This is the third part of a four part piece on the ongoing Tri-State Water Wars. This part focuses on how the US Supreme Court will reach an apportionment decision and the fourth part will focus on what Georgia and Florida are doing to help their cases. The first part provided an introduction to the conflict and the second part focused on why a decree from the Supreme Court will ultimately prove to be untenable. This was originally supposed to be a three part series, but the third part has now been broken down into two pieces due to length.
The US Supreme Court, in Florida v. Georgia, is in the midst of collecting information and data from Georgia and Florida in pursuit of its goal of fairly apportioning water in the Apalachicola-Chattahoochee-Flint River (ACF) Basin between the two states.
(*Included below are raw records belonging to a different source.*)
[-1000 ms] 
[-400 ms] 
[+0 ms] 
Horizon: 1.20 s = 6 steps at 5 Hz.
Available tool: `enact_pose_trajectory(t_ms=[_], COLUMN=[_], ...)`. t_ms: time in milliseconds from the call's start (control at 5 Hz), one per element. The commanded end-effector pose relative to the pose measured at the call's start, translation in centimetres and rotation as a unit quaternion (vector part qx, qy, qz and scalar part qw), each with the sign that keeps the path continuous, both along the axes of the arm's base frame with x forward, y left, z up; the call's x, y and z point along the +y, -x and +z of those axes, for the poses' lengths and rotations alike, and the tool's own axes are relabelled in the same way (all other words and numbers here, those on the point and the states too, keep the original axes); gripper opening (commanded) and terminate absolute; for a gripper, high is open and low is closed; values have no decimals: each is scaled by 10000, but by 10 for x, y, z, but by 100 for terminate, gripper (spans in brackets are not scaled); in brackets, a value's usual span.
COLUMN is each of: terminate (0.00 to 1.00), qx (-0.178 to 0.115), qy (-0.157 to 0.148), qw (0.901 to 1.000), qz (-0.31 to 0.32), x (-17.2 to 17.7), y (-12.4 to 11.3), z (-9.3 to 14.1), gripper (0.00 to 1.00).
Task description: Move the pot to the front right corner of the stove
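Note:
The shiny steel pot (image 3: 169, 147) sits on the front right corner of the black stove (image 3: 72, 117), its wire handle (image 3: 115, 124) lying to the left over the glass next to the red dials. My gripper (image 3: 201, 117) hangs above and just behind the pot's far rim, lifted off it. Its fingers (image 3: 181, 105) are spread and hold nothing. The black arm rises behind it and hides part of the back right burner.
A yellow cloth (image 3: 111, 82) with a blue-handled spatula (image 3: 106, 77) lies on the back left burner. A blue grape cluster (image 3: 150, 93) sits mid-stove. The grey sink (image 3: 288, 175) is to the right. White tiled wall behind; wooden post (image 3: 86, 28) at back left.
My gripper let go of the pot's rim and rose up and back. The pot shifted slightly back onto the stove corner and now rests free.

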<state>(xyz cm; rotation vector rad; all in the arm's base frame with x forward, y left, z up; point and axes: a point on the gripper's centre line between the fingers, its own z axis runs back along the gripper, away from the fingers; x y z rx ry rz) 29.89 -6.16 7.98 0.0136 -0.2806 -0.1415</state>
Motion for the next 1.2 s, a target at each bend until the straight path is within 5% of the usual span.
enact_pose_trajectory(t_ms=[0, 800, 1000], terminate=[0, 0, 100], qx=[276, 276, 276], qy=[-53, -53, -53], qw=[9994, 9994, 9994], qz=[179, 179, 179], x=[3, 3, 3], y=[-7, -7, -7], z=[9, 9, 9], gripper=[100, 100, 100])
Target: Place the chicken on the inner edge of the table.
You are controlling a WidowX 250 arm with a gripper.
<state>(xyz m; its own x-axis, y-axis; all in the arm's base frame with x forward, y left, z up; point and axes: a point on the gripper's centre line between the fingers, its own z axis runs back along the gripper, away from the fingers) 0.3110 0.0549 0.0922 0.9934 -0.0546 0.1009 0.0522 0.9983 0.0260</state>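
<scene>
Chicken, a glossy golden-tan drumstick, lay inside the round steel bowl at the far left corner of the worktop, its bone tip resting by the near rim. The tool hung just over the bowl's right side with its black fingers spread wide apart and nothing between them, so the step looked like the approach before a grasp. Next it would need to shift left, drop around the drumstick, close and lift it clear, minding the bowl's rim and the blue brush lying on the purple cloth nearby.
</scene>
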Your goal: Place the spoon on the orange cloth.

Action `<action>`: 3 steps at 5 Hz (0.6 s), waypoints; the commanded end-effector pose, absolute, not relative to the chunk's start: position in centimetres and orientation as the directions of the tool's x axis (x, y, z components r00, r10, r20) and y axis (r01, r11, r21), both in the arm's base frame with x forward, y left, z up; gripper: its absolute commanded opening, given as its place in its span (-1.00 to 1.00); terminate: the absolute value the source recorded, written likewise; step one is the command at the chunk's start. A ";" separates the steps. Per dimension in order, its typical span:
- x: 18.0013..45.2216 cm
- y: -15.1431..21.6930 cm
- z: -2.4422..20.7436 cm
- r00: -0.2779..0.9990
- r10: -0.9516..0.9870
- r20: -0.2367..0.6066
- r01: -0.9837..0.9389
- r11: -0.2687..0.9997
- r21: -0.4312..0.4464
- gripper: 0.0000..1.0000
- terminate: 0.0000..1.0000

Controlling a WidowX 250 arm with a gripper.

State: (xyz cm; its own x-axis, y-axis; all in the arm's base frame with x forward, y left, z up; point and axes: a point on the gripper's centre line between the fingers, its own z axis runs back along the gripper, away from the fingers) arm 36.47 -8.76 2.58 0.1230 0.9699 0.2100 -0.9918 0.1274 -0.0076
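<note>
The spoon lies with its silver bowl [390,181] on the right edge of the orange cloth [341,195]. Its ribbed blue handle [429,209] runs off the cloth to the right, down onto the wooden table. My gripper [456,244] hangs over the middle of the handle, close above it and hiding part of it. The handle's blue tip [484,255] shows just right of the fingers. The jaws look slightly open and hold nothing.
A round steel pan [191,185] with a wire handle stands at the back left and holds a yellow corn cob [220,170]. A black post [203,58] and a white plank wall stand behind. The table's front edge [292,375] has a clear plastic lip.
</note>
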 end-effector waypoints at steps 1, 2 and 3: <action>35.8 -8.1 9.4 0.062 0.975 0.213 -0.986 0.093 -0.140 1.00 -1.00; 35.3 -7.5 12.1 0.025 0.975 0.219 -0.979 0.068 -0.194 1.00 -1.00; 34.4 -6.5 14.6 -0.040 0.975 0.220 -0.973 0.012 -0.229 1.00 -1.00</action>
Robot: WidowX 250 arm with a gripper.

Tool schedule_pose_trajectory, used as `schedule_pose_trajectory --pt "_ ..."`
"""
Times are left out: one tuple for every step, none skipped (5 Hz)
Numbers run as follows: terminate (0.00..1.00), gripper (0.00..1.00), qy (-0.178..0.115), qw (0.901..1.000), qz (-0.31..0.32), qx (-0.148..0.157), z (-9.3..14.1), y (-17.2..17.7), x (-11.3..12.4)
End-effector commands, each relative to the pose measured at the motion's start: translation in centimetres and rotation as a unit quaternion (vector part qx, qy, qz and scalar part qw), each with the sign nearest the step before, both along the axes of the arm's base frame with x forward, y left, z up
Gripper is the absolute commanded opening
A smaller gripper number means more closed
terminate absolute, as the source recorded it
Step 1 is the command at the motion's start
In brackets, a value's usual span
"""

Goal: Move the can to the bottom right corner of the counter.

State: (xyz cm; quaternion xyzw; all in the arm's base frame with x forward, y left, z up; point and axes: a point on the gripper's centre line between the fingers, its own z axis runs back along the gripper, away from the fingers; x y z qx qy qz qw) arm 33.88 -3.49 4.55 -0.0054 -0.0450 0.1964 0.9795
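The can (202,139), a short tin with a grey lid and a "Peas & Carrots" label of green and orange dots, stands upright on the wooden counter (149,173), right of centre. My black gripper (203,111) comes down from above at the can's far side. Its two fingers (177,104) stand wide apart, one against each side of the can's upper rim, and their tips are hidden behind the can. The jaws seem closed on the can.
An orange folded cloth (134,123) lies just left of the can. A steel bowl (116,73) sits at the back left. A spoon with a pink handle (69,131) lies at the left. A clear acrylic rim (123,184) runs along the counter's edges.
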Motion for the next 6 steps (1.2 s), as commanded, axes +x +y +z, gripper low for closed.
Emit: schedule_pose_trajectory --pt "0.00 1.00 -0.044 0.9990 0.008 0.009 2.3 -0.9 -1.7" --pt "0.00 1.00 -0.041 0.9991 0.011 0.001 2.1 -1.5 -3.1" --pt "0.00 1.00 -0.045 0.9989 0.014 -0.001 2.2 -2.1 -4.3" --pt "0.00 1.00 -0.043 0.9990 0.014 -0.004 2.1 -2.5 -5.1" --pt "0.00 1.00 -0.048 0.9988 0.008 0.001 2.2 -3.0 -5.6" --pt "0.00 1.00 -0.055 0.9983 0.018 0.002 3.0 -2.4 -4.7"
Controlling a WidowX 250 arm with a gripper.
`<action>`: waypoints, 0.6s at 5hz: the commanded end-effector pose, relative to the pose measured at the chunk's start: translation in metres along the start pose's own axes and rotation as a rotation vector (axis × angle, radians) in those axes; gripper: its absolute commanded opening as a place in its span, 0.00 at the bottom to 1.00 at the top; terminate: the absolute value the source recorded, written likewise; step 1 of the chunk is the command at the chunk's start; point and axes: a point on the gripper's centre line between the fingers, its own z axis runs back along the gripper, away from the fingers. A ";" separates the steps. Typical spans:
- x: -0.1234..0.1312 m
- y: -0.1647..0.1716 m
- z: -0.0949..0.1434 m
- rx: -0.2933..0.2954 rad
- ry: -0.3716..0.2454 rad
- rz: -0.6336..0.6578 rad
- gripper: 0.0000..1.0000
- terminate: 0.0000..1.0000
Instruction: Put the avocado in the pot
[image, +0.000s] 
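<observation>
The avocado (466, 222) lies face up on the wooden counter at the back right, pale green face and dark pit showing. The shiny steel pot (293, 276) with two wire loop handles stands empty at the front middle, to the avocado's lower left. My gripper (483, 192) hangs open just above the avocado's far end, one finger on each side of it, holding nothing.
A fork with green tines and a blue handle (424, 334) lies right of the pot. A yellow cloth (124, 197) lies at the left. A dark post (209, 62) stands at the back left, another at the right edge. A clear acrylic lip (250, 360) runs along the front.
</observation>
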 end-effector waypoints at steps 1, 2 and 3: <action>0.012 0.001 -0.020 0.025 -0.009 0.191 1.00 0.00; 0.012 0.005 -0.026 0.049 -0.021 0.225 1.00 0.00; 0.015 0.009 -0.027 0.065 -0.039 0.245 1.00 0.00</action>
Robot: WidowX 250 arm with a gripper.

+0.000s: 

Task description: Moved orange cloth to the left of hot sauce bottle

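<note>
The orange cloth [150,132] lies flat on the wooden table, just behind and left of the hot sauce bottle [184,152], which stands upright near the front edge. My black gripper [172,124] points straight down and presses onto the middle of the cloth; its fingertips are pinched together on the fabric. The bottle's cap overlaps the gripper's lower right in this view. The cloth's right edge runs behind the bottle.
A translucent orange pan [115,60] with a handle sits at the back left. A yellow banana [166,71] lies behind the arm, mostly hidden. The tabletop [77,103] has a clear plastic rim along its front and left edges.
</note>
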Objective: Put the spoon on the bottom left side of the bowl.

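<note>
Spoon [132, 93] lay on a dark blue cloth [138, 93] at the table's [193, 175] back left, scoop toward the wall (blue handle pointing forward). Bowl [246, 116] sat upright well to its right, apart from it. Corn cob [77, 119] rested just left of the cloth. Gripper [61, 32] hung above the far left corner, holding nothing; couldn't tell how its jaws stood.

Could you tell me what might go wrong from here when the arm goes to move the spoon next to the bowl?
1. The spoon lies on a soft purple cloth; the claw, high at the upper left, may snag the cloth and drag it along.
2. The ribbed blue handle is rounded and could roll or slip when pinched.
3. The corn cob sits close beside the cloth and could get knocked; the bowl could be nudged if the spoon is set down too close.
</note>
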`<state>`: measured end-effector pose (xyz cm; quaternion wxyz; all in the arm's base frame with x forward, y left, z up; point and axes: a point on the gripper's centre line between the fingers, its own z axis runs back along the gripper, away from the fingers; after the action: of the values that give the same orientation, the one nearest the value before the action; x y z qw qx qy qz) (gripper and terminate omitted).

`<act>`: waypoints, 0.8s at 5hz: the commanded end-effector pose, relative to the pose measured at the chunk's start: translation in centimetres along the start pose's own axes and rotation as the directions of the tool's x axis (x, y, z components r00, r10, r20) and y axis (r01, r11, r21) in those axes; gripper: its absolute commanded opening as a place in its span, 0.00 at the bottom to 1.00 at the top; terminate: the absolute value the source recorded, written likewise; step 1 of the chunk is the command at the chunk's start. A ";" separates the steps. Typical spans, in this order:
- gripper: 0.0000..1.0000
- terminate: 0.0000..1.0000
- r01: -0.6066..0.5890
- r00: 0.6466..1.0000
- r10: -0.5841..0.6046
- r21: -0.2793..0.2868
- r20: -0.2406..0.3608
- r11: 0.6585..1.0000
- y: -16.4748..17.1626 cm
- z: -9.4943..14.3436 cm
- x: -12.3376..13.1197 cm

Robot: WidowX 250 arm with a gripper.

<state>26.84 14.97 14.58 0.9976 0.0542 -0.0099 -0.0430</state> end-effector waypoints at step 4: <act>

Rather, Special Master Ralph Lancaster, Jr. is in the midst of collecting such information and will report his official findings to the Supreme Court justices who will then make an official ruling.
Georgia largely needs the water for consumptive uses in metro Atlanta and for agricultural uses in the southern part of the state and Florida largely needs the water to support the oyster population in the Apalachicola Bay.The consequences of a decision are quite clear: it will shape the development of metro Atlanta for years to come and will likely force both states to become more cooperative in managing the region’s water resources.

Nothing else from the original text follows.